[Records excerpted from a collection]
=== Section Start ===

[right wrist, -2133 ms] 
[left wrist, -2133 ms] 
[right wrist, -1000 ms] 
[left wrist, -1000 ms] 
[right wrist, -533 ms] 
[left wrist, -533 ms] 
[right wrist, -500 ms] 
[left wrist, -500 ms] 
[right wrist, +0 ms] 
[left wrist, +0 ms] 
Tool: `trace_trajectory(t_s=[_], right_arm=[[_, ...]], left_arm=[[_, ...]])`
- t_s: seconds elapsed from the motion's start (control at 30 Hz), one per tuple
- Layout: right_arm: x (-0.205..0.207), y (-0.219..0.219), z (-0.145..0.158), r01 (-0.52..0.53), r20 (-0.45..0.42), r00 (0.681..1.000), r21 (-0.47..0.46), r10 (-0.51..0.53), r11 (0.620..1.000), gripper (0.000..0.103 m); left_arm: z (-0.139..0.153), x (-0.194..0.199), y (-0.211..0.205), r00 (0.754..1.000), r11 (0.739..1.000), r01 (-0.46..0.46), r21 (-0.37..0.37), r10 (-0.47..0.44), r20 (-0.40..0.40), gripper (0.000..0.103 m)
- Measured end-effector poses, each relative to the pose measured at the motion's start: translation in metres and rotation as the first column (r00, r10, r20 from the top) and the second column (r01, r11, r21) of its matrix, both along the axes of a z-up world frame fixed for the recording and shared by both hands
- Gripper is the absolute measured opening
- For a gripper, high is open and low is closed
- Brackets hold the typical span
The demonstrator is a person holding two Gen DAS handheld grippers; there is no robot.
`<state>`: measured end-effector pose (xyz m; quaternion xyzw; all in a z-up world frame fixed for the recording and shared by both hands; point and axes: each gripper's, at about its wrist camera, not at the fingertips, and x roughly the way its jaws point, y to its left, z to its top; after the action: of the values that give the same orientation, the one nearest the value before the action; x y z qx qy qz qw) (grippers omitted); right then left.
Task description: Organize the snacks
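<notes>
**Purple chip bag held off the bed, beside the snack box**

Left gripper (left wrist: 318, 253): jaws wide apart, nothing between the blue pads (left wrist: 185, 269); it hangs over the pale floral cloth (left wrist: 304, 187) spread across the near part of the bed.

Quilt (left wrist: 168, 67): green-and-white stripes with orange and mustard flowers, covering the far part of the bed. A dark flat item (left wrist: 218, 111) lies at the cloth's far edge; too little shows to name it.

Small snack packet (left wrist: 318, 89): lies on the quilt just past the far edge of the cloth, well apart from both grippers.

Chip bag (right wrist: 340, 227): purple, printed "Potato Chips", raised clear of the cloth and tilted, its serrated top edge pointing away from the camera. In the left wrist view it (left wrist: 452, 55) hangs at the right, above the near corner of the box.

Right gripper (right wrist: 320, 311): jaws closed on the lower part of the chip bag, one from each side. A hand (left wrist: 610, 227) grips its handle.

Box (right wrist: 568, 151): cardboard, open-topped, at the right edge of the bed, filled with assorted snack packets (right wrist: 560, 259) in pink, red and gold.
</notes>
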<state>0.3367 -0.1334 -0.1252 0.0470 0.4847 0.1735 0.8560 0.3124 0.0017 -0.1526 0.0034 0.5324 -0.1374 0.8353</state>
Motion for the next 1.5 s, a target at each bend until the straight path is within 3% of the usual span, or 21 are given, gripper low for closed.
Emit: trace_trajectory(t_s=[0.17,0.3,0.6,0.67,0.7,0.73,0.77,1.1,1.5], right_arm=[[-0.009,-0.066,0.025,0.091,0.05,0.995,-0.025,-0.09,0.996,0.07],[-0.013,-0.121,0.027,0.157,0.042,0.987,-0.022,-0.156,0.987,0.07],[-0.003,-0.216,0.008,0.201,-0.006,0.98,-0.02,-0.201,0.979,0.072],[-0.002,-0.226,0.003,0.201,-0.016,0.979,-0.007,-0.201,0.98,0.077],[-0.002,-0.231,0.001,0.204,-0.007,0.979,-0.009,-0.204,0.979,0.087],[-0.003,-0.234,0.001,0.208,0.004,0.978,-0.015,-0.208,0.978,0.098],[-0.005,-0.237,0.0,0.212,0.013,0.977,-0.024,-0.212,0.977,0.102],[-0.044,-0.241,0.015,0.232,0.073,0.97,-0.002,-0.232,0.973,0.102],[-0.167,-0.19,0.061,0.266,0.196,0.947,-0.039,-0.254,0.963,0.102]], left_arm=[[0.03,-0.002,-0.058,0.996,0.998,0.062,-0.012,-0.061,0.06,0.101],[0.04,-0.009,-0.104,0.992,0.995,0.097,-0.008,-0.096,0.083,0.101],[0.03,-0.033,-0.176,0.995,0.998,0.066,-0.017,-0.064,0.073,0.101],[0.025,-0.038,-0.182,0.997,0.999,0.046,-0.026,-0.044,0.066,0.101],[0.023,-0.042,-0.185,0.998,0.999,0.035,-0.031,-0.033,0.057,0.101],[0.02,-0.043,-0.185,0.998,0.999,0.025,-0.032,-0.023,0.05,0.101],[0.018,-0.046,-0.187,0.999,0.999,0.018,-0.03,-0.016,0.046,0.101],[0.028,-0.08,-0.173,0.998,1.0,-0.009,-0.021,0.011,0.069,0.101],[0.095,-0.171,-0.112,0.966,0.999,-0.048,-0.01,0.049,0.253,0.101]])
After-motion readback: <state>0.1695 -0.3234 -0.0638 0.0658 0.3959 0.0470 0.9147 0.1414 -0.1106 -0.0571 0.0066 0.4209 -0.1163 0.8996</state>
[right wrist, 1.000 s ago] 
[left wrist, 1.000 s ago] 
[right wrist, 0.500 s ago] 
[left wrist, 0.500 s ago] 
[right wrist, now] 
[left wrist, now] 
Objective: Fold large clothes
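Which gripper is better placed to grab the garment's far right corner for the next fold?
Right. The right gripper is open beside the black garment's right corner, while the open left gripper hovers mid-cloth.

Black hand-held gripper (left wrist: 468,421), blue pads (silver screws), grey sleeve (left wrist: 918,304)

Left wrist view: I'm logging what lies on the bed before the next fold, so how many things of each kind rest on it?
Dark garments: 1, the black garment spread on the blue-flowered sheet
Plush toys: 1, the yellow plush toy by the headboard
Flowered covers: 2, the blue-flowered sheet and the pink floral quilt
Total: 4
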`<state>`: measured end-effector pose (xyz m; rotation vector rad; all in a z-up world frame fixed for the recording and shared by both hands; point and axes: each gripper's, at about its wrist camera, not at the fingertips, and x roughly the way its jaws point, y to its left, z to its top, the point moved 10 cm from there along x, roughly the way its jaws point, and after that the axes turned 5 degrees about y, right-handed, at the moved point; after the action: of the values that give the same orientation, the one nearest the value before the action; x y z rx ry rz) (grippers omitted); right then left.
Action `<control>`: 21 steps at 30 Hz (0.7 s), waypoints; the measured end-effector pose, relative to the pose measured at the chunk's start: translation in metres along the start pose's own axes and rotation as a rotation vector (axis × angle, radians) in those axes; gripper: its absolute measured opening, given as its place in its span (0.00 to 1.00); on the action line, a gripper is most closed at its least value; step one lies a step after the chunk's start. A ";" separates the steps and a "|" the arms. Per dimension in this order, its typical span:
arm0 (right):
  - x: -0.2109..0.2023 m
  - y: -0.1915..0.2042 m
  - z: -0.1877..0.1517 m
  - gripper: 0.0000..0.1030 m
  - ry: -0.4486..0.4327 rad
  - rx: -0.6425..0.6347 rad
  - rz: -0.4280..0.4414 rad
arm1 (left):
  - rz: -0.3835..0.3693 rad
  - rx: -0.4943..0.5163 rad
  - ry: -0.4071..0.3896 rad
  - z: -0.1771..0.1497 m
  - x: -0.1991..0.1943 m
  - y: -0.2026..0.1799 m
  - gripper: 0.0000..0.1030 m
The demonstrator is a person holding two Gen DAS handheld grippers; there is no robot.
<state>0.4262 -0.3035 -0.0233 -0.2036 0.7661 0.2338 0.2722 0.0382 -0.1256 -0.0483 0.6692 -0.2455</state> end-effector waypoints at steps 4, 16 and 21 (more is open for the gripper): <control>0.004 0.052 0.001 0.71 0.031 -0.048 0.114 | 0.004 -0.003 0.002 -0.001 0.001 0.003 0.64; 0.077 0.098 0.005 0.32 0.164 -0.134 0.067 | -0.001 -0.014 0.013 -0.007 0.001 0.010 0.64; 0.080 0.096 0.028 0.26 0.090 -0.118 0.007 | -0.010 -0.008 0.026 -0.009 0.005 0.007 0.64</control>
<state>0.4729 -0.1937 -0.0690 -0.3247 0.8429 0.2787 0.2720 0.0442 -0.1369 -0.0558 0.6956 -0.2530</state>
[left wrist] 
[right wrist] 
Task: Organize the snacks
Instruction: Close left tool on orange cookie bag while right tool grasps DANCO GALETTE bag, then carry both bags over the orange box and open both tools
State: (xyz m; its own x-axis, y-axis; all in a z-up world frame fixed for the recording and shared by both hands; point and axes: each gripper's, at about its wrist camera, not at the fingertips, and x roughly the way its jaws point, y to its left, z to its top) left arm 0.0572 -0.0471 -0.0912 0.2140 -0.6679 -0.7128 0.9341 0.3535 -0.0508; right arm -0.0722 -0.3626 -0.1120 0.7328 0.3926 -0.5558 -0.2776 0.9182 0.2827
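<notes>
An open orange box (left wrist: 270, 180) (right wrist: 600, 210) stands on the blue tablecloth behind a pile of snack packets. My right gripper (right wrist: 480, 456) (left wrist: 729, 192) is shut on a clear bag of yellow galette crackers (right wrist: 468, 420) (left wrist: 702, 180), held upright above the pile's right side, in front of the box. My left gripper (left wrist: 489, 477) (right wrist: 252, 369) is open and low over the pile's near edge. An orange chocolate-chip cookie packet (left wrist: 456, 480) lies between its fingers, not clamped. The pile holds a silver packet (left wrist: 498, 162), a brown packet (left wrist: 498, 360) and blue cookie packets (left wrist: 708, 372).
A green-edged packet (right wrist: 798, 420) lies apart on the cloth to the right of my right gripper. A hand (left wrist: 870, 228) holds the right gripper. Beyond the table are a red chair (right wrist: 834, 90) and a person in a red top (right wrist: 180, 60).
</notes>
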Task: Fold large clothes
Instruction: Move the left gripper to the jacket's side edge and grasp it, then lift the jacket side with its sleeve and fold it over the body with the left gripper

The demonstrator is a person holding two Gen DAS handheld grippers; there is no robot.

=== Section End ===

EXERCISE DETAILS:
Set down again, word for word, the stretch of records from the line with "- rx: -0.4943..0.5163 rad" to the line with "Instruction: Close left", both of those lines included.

EXPECTED OUTPUT:
  - rx: -0.4943..0.5163 rad
  - ry: -0.4071..0.3896 rad
  - z: -0.1771..0.1497 m
  - x: -0.1991..0.1943 m
  - y: -0.2026..0.1799 m
  - gripper: 0.0000..0.1030 m
The demonstrator is a person holding two Gen DAS handheld grippers; there is no robot.
<state>0.4262 -0.3035 -0.0233 -0.2036 0.7661 0.2338 0.2722 0.0382 -0.1256 -0.0483 0.6692 -0.2455</state> end-effector waypoints at steps 4, 16 and 21 (more is open for the gripper): <control>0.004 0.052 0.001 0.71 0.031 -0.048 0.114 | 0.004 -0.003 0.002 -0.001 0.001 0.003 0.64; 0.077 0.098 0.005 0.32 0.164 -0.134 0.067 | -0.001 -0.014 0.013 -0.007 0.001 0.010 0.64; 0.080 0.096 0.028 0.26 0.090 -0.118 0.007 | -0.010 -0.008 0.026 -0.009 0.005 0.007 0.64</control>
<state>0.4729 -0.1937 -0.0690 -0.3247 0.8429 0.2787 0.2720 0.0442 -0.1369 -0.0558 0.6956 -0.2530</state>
[left wrist] 
[right wrist] 
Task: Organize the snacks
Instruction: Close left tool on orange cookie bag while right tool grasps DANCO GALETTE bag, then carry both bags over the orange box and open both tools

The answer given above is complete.